General characteristics
- Tonnage: 186 GT
- Length: 30.91 m (101 ft 5 in) o/a; 29.26 m (96 ft 0 in) p/p;
- Beam: 6.5 m (21 ft 4 in)
- Draught: 2.29 m (7 ft 6 in)
- Depth: 2.5 m (8 ft 2 in)
- Propulsion: Steam engine (1907); 1 × 360 hp (268 kW) Burmeister & Wain Alpha 406 FLO, 6-cylinder 2-stroke diesel engine (1952);
- Speed: 13 knots (24 km/h; 15 mph)
- Capacity: Passengers:; 290 (to 1992); 220 (to 2008); 99 (from 2010);
- Crew: 3 to 6

= MS Henrik Ibsen =

20th-century passenger ship

MS Henrik Ibsen is a historic Norwegian diesel-powered ship built in 1907. Together with MS Victoria, it sails on the Telemark Canal in Norway between Skien and Dalen in the summer. The ship was built by Eriksbergs Mekaniska Verkstad in Gothenburg, Sweden in 1907 and named SS Styrsö. The ship was operated in the Gothenburg archipelago until 1970, and after that she was used as charter ship. It is named after Henrik Ibsen.

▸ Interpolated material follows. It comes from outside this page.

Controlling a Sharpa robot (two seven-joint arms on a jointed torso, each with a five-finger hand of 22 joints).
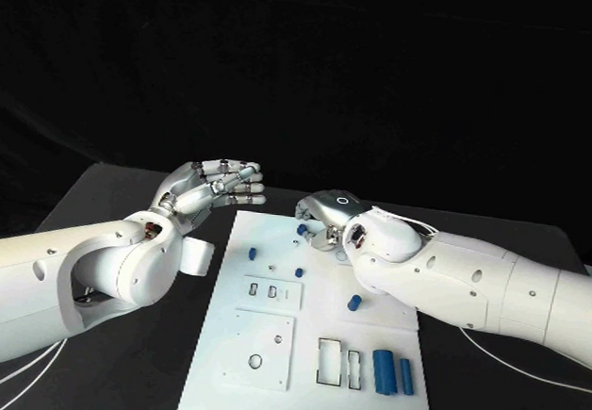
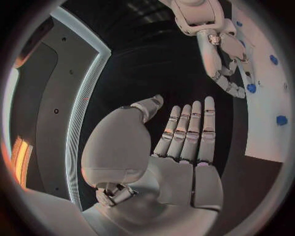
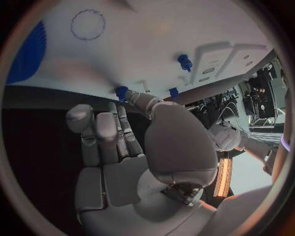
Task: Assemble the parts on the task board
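A black surface (image 1: pixel 133 194) carries the white task board (image 1: pixel 314 376). We see the left hand (image 1: pixel 213 188) raised beside the board's far left corner, fingers straight and apart, holding nothing. The right hand (image 1: pixel 329 217) reaches down over the board's far edge; its fingertips (image 3: pixel 136 98) touch a small blue part (image 3: pixel 122 92) there, though we cannot tell whether they grip it. Two blue bars (image 1: pixel 394 372) lie near the board's right edge.

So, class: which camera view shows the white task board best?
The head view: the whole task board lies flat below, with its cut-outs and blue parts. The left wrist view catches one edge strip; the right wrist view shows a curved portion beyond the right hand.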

After being adapted to canal traffic, the ship arrived at Telemark Canal in 1992. She was renamed MS Henrik Ibsen after the former steamship SS Henrik Ibsen, which also operated on the Telemark Canal from 1907 to 1919. From 1999 until 2010 the ship was owned and operated by Skien Dalen Skipsselskap AS.

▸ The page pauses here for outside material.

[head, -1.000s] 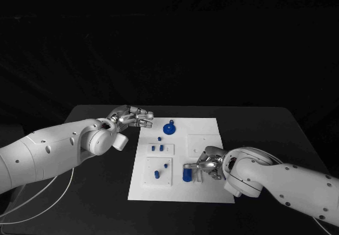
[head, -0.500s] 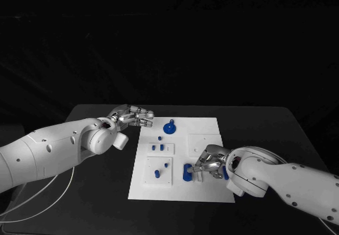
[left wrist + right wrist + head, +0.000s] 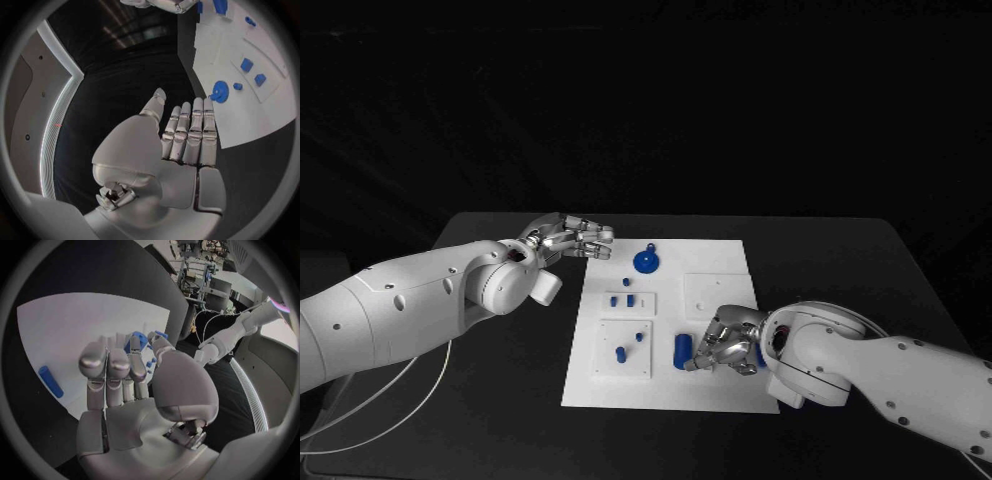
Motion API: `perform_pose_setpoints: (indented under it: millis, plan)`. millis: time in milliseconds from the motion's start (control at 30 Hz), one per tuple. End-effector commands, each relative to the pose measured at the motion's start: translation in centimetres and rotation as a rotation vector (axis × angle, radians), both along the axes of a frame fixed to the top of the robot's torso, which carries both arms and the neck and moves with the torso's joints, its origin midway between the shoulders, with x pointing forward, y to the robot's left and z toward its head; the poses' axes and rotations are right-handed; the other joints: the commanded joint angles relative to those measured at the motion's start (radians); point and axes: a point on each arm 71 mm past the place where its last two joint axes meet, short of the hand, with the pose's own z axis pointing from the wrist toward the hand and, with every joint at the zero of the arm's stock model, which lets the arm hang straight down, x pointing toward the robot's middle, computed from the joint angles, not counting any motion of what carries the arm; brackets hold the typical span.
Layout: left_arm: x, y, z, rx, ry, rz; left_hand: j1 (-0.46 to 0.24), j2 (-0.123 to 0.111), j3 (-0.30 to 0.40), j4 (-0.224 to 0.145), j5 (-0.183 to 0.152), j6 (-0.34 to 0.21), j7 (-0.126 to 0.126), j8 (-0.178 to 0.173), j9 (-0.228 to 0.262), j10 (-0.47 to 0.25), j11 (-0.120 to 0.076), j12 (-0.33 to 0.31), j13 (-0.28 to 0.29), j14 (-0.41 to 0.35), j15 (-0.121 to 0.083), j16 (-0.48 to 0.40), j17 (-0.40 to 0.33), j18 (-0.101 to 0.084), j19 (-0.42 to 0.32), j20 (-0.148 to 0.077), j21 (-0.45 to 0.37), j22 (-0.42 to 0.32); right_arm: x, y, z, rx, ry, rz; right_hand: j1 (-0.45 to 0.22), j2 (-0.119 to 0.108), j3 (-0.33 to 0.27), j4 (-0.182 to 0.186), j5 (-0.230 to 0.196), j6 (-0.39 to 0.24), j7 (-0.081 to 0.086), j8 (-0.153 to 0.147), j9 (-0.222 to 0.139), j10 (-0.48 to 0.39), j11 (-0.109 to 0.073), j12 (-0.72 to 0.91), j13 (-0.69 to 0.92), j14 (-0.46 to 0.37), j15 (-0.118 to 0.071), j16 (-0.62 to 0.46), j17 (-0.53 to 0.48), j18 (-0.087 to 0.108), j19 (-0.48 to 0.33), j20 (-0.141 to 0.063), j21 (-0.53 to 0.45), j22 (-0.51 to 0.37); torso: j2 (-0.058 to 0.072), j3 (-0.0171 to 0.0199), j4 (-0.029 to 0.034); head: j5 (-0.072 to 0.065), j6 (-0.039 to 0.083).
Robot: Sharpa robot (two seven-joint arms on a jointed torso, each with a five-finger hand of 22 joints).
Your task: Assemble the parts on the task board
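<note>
The white task board (image 3: 718,262) lies in the middle of the table. My right hand (image 3: 730,345) hovers over its near right part with fingers curled, and a blue part (image 3: 136,341) shows between the fingertips and thumb. A long blue bar (image 3: 682,351) lies flat on the board just beside that hand, also in the right wrist view (image 3: 50,381). A round blue part (image 3: 648,262) stands near the far edge. My left hand (image 3: 568,240) floats off the board's far left corner, fingers straight and holding nothing (image 3: 181,145).
Small blue pegs (image 3: 619,299) stand in a raised tile left of centre, and two more (image 3: 629,346) sit on the near left tile. A bare white tile (image 3: 711,293) lies right of centre. The black table (image 3: 834,260) surrounds the board.
My right hand has drifted slightly toward the board's near edge and turned a little beside the long bar. The left arm and the parts on the board have stayed put.
</note>
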Motion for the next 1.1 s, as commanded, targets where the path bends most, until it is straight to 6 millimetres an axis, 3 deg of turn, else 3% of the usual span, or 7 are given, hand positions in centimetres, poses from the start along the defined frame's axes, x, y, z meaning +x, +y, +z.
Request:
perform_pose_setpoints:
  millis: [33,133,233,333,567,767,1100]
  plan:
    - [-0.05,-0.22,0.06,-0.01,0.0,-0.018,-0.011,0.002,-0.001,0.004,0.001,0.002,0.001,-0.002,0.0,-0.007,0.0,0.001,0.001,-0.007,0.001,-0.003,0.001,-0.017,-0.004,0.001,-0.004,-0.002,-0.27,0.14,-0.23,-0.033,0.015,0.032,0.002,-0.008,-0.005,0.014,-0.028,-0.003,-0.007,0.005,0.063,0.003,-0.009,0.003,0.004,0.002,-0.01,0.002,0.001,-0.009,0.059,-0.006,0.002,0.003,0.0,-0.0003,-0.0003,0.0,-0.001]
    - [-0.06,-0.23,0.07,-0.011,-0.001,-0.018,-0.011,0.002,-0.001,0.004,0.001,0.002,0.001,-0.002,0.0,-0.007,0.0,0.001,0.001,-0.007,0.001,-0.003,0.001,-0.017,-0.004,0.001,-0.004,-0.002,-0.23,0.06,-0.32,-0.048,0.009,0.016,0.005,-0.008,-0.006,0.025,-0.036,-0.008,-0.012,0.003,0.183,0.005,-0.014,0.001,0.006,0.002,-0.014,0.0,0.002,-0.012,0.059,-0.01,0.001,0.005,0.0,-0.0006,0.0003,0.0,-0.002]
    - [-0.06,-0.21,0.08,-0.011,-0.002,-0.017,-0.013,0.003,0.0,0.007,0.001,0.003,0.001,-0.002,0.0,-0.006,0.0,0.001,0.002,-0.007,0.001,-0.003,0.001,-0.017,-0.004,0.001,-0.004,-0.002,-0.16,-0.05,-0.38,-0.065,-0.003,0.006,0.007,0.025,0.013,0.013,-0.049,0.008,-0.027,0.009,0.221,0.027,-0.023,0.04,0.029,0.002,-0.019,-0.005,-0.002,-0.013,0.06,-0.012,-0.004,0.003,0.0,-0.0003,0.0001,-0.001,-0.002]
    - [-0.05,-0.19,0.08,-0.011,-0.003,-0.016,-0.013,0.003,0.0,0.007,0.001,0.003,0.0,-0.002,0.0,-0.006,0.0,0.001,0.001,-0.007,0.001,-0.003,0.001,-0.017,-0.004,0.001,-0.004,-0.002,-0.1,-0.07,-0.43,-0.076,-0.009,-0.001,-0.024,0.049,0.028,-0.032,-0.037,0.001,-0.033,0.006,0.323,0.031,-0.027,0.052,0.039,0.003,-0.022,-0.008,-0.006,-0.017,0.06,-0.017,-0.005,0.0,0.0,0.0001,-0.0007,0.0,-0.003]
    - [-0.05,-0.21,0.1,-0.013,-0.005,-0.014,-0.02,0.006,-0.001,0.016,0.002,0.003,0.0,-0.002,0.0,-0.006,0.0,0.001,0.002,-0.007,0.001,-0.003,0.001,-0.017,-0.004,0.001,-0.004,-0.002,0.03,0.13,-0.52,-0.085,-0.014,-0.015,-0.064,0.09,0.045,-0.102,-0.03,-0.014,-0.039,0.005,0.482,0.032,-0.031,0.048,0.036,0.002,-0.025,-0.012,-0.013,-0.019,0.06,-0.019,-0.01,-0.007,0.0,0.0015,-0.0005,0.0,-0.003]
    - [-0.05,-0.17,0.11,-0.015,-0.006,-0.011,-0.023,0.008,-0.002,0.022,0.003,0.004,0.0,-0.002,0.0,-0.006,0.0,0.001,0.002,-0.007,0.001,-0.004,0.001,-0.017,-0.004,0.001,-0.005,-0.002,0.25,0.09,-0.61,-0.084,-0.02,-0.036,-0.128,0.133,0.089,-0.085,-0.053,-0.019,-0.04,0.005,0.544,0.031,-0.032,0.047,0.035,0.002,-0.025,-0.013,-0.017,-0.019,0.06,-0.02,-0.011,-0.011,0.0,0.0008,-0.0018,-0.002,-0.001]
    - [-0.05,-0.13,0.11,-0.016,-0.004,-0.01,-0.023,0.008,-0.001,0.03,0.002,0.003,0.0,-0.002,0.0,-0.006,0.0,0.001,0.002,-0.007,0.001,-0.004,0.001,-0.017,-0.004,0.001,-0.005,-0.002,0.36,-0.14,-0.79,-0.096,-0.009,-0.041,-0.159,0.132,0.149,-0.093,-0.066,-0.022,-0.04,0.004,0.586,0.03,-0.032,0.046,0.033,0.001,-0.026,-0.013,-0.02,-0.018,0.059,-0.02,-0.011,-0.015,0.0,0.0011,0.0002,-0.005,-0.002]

The ship was thereafter sold to the Telemarkskanalen Skipsselskap AS, owned by Thor Morten Halvorsen, who also owns Dalen Hotel. Upgrading of the ship was carried out at the Hansen & Arntzen shipyard in Stathelle and by boatbuilder Geir Røvik in Tønsberg. After a complete restoration new operations on the Telemark Canal began in mid-2010.